> _EXERCISE DETAILS_: Give all of the listing again word for word, with images excluded.

> _RECORDED INFORMATION_:
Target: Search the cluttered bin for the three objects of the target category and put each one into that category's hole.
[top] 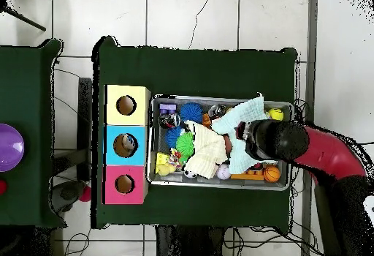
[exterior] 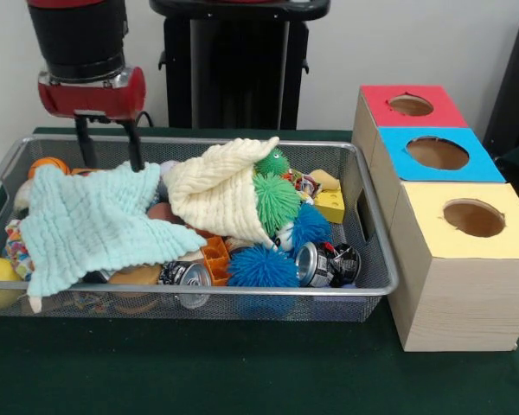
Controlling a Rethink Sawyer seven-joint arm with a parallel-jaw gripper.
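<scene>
From the front I see my gripper (exterior: 109,143) spread empty, its fingers (exterior: 135,145) dipping behind the mint cloth (exterior: 91,223) in the wire bin (exterior: 374,251). Overhead the arm (top: 321,151) hides those tips but shows the three holed boxes: yellow box (top: 126,105), blue box (top: 125,145), red box (top: 124,184), well away across the bin.

Wire bin (exterior: 376,259): heaped with cloths, spiky balls, cans, toys. Beside it, three touching wooden boxes, one round top hole each: red (exterior: 411,105), blue (exterior: 437,153), yellow (exterior: 473,217).
</scene>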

> _SOLUTION TO THE EXERCISE_:
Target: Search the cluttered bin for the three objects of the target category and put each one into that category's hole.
[top] 
[exterior] 
Controlling a Rethink Sawyer seven-joint arm with a parallel-jaw gripper.
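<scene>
From the front I see my gripper (exterior: 109,143) spread empty, its fingers (exterior: 135,145) dipping behind the mint cloth (exterior: 91,223) in the wire bin (exterior: 374,251). Overhead the arm (top: 321,151) hides those tips but shows the three holed boxes: yellow box (top: 126,105), blue box (top: 125,145), red box (top: 124,184), well away across the bin.

Wire bin (exterior: 376,259): heaped with cloths, spiky balls, cans, toys. Beside it, three touching wooden boxes, one round top hole each: red (exterior: 411,105), blue (exterior: 437,153), yellow (exterior: 473,217).
</scene>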

Nothing else remains in this exercise.